Des enquêtes ultérieures effectuées avec des outils analytiques modernes ont permis de constater que ce poignard avait en fait été forgé à partir d’une météorite plutôt qu’à partir de gisements de minerai de fer inaccessibles. On apprit plus tard que tout le fer utilisé à l’âge du bronze était en réalité d’origine météorique.

Pour mieux comprendre l’origine du poignard du Roi Tut, des chercheurs de l’Institut de technologie de Chiba, au Japon, ont mené de nouvelles analyses chimiques non invasives de l’artéfact au moyen de rayons X. L’analyse a révélé de plusieurs éléments, dont le fer, le nickel, le manganèse et le cobalt, mais aussi du soufre, du chlore, du calcium et du zinc.

Une composition élémentaire similaire avait été rapportée par des études précédentes. En revanche, les chercheurs ont ici également souligné une texture hachurée, connue sous le nom de motifs de Widmanstätten, des deux côtés de la dague. Ces modèles ont une structure chimique compatible avec les octaédrites, le groupe le plus grand et le plus commun de météorites de fer.
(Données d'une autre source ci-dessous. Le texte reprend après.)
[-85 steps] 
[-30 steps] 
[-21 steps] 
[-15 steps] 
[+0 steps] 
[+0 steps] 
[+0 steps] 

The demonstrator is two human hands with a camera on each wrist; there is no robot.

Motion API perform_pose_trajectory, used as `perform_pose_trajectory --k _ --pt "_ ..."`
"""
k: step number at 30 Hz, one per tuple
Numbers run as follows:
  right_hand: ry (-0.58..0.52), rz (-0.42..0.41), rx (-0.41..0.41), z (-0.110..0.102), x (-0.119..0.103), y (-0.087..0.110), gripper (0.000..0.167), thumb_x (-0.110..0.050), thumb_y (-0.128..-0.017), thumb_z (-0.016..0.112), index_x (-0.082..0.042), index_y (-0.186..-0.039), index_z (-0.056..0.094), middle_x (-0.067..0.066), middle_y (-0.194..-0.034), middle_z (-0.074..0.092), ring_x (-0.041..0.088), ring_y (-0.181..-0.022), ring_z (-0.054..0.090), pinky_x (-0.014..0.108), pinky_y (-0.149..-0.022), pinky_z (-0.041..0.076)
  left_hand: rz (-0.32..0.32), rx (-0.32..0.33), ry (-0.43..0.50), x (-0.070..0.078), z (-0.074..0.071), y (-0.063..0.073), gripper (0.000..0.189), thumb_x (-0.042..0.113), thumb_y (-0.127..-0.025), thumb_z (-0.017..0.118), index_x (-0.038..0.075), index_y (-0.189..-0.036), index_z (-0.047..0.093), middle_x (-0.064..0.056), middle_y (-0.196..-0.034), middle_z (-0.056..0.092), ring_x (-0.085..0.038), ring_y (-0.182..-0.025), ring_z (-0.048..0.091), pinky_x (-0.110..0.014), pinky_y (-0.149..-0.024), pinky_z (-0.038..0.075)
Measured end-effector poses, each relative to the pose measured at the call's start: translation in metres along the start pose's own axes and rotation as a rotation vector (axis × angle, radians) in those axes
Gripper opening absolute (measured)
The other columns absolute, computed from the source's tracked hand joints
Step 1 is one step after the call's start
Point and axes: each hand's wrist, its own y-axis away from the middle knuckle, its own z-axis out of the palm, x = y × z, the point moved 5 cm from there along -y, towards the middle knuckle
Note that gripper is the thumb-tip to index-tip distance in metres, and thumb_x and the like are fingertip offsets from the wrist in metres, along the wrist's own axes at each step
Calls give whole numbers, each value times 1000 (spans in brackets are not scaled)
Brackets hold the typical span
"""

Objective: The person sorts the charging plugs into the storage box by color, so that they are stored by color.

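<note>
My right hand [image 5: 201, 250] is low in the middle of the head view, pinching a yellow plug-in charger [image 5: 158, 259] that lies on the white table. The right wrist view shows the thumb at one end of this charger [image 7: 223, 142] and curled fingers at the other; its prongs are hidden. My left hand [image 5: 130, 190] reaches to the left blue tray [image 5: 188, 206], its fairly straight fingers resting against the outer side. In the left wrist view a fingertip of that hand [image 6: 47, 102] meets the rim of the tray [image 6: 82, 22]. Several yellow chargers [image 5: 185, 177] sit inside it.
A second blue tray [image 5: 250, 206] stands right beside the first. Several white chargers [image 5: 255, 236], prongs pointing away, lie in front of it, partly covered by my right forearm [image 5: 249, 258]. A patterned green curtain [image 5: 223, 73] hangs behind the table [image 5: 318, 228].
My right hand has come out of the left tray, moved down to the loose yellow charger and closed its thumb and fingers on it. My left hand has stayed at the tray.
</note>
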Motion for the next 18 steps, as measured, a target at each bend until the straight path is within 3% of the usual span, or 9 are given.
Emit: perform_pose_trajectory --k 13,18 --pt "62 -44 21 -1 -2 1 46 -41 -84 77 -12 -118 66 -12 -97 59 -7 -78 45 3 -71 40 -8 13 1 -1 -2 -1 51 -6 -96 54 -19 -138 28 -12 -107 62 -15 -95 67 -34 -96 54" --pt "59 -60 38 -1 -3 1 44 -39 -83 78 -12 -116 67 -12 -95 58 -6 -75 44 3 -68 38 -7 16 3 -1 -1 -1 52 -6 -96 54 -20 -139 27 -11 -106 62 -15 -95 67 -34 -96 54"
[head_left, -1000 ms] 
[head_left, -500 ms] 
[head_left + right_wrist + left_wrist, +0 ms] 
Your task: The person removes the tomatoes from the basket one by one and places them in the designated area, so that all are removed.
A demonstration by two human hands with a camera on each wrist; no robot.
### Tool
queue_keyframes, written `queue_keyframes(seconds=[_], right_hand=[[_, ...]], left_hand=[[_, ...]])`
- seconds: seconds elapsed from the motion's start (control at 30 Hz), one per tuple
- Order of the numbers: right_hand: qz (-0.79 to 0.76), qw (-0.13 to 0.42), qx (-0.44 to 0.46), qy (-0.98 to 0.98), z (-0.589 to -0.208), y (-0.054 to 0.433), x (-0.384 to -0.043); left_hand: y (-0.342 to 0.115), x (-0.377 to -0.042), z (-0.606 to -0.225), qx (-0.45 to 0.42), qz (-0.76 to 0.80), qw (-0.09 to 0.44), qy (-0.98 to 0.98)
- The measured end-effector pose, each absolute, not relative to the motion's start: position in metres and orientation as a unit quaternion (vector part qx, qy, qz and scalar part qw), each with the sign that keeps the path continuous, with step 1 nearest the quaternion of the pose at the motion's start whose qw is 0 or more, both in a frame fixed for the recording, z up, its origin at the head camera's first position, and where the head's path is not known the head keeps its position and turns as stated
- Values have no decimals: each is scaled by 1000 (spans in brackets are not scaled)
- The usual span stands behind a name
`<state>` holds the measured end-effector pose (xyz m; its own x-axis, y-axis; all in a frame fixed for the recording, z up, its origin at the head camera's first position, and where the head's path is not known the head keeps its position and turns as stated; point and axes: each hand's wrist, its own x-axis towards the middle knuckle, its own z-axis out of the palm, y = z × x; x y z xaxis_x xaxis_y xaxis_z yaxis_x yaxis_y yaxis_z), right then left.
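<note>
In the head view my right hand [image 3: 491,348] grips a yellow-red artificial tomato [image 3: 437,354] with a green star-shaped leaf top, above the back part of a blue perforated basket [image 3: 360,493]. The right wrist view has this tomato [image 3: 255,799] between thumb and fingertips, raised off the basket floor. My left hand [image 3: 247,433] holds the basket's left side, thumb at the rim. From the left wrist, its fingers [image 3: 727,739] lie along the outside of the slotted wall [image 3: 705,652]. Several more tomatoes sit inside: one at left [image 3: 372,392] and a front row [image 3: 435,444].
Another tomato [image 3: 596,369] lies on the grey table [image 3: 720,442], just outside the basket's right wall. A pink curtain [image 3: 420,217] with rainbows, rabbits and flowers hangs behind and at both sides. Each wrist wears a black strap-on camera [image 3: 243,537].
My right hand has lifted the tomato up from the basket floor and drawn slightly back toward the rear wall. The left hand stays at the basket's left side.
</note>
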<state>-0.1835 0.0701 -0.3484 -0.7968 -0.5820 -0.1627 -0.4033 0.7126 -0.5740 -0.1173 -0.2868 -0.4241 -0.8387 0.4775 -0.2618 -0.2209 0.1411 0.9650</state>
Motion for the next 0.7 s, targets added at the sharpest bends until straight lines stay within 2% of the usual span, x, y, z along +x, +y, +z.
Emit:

La plupart de ces roches proviennent de la ceinture d’astéroïdes, entre les orbites de Mars et Jupiter.

En outre, ces motifs font également allusion à la façon dont la météorite a été traitée par les anciens Égyptiens. La texture hachurée ainsi que la présence de sulfure de fer suggèrent que le poignard a été forgé à basse température, probablement sous 950 °C.

Toutankhamon
Dieter Hawlan, Fotolia

Un héritage familial ?

Plus intrigant, ce poignard extraterrestre n’aurait pas été forgé spécifiquement pour Toutankhamon. Après quelques recherches, les chercheurs sont en effet tombés sur des mentions d’un poignard en fer dans un fourreau d’or ayant été offert au pharaon Amenhotep III, le grand-père de Toutankhamon, par le roi du Mitanni, un ancien royaume de la région d’Anatolie (extrémité occidentale de l’Asie), à l’occasion de son mariage. Étant donné que les outils en fer étaient extrêmement rares à cette époque, sans parler d’un poignard destiné à un pharaon, il y a donc de fortes chances que celui de Toutankhamon lui ait été transmis comme un héritage familial.